[WHAT YOU SHOULD DO]: The expected answer is the data below, printed verbatim without its pictures.

[DATA SEGMENT]:
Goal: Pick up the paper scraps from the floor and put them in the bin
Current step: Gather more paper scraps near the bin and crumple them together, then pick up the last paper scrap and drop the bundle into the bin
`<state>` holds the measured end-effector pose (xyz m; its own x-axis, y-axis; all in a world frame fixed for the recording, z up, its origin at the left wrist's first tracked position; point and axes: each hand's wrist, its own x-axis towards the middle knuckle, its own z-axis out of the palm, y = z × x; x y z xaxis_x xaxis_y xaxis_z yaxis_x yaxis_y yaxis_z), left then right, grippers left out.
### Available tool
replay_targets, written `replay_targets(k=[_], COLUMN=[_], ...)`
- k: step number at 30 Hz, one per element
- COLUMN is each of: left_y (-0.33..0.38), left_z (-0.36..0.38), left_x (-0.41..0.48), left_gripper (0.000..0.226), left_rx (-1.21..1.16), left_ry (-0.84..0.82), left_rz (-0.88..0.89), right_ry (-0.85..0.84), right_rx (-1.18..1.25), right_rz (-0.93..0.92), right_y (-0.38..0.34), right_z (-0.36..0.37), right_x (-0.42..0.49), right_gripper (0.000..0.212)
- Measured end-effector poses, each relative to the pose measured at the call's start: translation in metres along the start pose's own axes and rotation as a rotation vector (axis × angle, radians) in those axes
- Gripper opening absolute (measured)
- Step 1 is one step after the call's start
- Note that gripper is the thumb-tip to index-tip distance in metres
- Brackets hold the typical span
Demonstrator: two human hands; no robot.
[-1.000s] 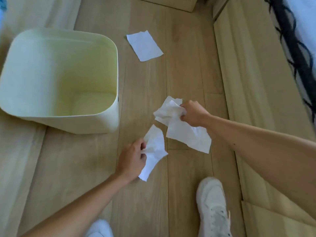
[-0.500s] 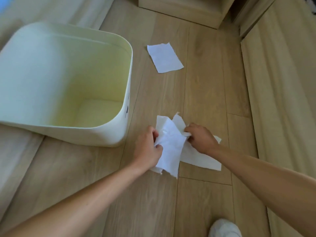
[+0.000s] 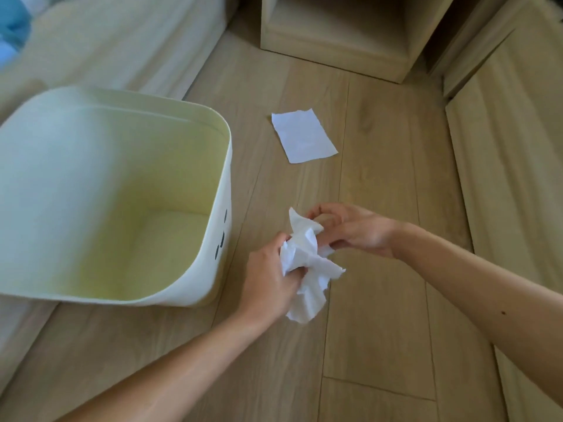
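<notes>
A bunch of crumpled white paper scraps [image 3: 307,263] hangs above the wooden floor, to the right of the bin. My left hand [image 3: 268,278] is shut on its left side. My right hand [image 3: 350,229] touches the bunch from the right with its fingers loosely curled around the upper part. One flat white paper scrap [image 3: 301,135] lies on the floor farther away. The pale yellow bin [image 3: 224,184] stands at the left, open at the top, with nothing visible inside.
A light wooden cabinet [image 3: 335,47] with an open compartment stands at the far end. A wooden panel [image 3: 511,178] runs along the right side. Beige fabric [image 3: 106,41] lies behind the bin at the upper left.
Both hands have lifted the scraps off the floor and crushed them into one bunch. The camera view has tilted up, so the shoe has left the frame.
</notes>
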<state>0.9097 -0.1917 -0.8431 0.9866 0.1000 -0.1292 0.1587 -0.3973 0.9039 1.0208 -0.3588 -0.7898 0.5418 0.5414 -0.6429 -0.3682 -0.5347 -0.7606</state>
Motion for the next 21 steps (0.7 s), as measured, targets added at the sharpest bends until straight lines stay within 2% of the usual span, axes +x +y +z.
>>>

[ANSWER SPACE]:
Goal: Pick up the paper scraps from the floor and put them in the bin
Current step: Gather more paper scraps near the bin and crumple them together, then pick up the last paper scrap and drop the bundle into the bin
`<state>` holds the measured end-effector pose (xyz m; its own x-axis, y-axis; all in a world frame fixed for the recording, z up, its origin at the left wrist's first tracked position; point and axes: each hand's wrist, its own x-axis towards the middle knuckle, its own z-axis out of the palm, y = z × x; x y z xaxis_x xaxis_y xaxis_z yaxis_x yaxis_y yaxis_z), left then right, grippers left out.
### Available tool
replay_targets, written `replay_targets(k=[_], COLUMN=[_], ...)`
- k: step number at 30 Hz, one per element
- COLUMN is each of: left_y (-0.33..0.38), left_z (-0.36..0.38), left_x (-0.41..0.48), left_gripper (0.000..0.226), left_rx (-1.21..1.16), left_ry (-0.84..0.82), left_rz (-0.88..0.89), right_ry (-0.85..0.84), right_rx (-1.18..1.25), right_rz (-0.93..0.92), right_y (-0.38..0.34), right_z (-0.36..0.37), right_x (-0.42..0.49), right_gripper (0.000..0.212)
- Measured end-effector poses, each relative to the pose measured at the call's start: translation in metres along the start pose's own axes and rotation as a rotation vector (axis × angle, radians) in those axes
- Gripper opening absolute (measured)
- Step 1 is one step after the call's start
- Note that gripper is the thumb-tip to index-tip distance in metres
- Brackets hold the typical span
Demonstrator: two human hands; no robot.
[-1.000s] 
[-0.500s] 
[+0.000s] 
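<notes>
A bunch of crumpled white paper scraps [image 3: 307,263] hangs above the wooden floor, to the right of the bin. My left hand [image 3: 268,278] is shut on its left side. My right hand [image 3: 350,229] touches the bunch from the right with its fingers loosely curled around the upper part. One flat white paper scrap [image 3: 301,135] lies on the floor farther away. The pale yellow bin [image 3: 224,184] stands at the left, open at the top, with nothing visible inside.
A light wooden cabinet [image 3: 335,47] with an open compartment stands at the far end. A wooden panel [image 3: 511,178] runs along the right side. Beige fabric [image 3: 106,41] lies behind the bin at the upper left.
Both hands have lifted the scraps off the floor and crushed them into one bunch. The camera view has tilted up, so the shoe has left the frame.
</notes>
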<state>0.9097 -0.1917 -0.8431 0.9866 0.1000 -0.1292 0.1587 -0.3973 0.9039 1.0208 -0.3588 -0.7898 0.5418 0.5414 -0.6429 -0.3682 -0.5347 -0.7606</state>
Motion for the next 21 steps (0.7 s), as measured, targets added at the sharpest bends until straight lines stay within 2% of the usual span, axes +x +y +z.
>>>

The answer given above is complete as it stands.